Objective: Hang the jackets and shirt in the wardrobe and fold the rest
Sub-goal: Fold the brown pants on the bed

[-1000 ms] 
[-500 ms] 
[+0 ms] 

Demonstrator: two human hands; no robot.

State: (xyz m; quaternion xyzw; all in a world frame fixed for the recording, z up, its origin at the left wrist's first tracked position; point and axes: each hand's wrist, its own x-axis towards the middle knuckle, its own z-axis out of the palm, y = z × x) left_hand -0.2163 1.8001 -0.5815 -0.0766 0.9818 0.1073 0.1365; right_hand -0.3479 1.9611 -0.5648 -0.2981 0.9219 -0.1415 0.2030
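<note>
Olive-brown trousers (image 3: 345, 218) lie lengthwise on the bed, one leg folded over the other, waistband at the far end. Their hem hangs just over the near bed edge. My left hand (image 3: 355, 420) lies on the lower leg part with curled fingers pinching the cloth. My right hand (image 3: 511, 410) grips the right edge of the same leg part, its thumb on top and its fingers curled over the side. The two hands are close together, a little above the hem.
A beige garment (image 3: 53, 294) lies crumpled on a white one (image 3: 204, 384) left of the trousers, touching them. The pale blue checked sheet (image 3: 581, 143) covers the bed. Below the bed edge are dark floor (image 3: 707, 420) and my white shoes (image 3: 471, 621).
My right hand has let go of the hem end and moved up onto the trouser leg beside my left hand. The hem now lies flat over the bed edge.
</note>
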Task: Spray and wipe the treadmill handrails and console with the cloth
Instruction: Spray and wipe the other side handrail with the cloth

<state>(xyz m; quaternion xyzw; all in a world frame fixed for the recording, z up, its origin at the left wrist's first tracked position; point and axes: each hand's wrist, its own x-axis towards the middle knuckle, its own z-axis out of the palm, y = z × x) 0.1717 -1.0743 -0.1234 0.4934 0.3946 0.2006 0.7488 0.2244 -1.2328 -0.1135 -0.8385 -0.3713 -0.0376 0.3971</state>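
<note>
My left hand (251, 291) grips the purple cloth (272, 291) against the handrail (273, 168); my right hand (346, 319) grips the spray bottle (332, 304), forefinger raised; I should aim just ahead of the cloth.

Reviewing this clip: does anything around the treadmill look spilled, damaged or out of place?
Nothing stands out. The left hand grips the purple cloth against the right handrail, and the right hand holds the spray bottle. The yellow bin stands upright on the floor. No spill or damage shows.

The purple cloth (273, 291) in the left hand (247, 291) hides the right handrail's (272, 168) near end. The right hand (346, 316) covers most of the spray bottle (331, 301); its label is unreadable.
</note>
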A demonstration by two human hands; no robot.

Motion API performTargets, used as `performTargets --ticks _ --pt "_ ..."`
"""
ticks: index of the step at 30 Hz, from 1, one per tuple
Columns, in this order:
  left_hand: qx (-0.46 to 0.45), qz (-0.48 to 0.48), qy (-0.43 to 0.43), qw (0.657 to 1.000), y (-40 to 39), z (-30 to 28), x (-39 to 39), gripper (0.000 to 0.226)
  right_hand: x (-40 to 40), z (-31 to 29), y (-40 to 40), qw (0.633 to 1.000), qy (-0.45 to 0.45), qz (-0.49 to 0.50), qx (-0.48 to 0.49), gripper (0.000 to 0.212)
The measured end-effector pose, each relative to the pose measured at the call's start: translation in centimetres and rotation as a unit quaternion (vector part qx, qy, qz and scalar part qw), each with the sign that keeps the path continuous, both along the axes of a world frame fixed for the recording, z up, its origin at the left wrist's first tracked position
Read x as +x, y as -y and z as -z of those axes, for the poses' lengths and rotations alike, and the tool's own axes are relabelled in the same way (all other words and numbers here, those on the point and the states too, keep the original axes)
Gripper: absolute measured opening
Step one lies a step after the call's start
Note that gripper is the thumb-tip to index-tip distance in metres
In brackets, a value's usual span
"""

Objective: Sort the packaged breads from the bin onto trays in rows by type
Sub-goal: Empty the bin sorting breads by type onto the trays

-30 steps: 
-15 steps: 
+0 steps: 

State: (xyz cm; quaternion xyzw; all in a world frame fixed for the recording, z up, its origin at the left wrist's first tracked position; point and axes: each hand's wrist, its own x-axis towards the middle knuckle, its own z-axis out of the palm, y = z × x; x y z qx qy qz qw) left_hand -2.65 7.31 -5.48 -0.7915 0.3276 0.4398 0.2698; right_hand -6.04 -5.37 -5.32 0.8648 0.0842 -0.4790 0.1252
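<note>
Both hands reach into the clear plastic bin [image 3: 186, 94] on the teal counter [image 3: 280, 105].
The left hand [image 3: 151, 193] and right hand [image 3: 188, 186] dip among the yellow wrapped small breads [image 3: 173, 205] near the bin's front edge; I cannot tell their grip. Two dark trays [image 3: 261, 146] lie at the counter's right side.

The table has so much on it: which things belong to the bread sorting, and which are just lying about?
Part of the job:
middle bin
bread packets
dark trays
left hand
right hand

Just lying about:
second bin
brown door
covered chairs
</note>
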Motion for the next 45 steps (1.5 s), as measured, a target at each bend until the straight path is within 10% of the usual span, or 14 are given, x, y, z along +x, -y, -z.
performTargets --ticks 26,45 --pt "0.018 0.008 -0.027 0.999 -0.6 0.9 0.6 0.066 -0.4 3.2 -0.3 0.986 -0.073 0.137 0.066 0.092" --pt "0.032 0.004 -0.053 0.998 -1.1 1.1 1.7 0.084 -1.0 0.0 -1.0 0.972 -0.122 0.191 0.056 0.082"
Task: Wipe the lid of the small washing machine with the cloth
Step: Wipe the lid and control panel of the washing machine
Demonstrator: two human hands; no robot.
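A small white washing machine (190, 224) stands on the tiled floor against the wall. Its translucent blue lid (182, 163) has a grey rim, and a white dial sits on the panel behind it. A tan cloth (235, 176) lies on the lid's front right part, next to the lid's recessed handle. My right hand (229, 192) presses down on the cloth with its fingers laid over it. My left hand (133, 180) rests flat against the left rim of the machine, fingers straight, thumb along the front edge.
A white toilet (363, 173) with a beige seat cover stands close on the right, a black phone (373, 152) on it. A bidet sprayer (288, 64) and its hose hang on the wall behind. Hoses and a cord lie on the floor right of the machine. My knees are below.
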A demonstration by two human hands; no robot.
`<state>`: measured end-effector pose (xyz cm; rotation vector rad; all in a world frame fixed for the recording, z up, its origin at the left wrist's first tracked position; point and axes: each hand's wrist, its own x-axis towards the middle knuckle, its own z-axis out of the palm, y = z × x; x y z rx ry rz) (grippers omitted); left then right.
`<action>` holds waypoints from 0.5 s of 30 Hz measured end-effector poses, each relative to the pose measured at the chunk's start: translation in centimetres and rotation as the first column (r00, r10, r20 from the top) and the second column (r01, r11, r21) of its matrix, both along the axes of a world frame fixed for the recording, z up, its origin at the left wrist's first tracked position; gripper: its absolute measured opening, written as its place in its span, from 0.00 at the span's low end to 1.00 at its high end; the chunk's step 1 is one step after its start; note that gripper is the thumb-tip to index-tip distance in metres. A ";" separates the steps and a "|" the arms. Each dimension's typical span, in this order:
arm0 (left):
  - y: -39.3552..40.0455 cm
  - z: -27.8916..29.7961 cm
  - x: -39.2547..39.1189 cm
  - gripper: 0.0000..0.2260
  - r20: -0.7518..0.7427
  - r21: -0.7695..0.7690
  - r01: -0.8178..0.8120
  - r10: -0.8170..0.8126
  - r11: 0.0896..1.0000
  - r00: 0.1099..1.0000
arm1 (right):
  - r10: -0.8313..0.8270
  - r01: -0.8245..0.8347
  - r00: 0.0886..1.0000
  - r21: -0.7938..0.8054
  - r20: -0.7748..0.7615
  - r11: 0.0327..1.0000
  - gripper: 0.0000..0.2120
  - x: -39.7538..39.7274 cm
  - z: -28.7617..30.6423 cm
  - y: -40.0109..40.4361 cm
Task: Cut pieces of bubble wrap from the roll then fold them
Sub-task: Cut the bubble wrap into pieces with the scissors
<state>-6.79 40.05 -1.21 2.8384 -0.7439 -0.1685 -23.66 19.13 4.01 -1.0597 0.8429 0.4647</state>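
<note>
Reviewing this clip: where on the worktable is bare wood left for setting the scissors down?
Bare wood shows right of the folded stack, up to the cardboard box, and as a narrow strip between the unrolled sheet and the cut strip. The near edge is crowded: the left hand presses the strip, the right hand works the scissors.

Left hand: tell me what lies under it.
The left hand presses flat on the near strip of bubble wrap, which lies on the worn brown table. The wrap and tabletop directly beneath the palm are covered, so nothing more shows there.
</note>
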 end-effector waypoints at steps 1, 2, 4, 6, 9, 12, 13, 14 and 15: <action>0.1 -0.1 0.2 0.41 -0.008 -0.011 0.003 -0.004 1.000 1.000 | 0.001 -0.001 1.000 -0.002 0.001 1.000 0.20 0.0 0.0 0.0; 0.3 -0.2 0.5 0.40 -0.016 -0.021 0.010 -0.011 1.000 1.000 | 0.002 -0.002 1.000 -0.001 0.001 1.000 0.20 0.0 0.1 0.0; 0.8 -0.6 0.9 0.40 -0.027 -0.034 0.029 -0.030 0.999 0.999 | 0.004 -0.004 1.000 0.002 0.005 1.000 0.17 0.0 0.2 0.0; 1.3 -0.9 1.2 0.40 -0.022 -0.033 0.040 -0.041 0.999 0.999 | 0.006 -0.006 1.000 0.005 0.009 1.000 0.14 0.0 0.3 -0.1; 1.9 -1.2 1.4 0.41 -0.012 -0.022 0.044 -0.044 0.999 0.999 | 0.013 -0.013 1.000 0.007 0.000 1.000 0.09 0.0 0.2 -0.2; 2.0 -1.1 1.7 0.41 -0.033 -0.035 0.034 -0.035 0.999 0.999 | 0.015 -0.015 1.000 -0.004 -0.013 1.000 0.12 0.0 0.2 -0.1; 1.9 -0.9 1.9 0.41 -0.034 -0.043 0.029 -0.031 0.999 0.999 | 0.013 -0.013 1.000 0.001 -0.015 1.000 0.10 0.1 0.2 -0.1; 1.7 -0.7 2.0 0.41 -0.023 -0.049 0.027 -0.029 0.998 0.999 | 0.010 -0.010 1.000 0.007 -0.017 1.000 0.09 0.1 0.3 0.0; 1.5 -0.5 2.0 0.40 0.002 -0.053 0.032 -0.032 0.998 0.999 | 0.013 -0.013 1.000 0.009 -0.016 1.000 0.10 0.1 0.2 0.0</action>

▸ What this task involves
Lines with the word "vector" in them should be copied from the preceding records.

▸ Solution
The measured end-effector pose, each relative to the pose measured at the call's start: translation in centimetres and rotation as a unit quaternion (vector part qx, qy, qz and scalar part qw), each with the sign that keeps the path continuous, both along the axes of a world frame fixed for the recording, z up, its origin at the left wrist's first tracked position
`<state>`: measured end-effector pose (xyz cm; rotation vector rad; all in a world frame fixed for the recording, z up, its origin at the left wrist's first tracked position; point and axes: each hand's wrist, its own x-axis towards the middle knuckle, its own z-axis out of the palm, y = z × x; x y z rx ry rz) (grippers omitted); left then right.

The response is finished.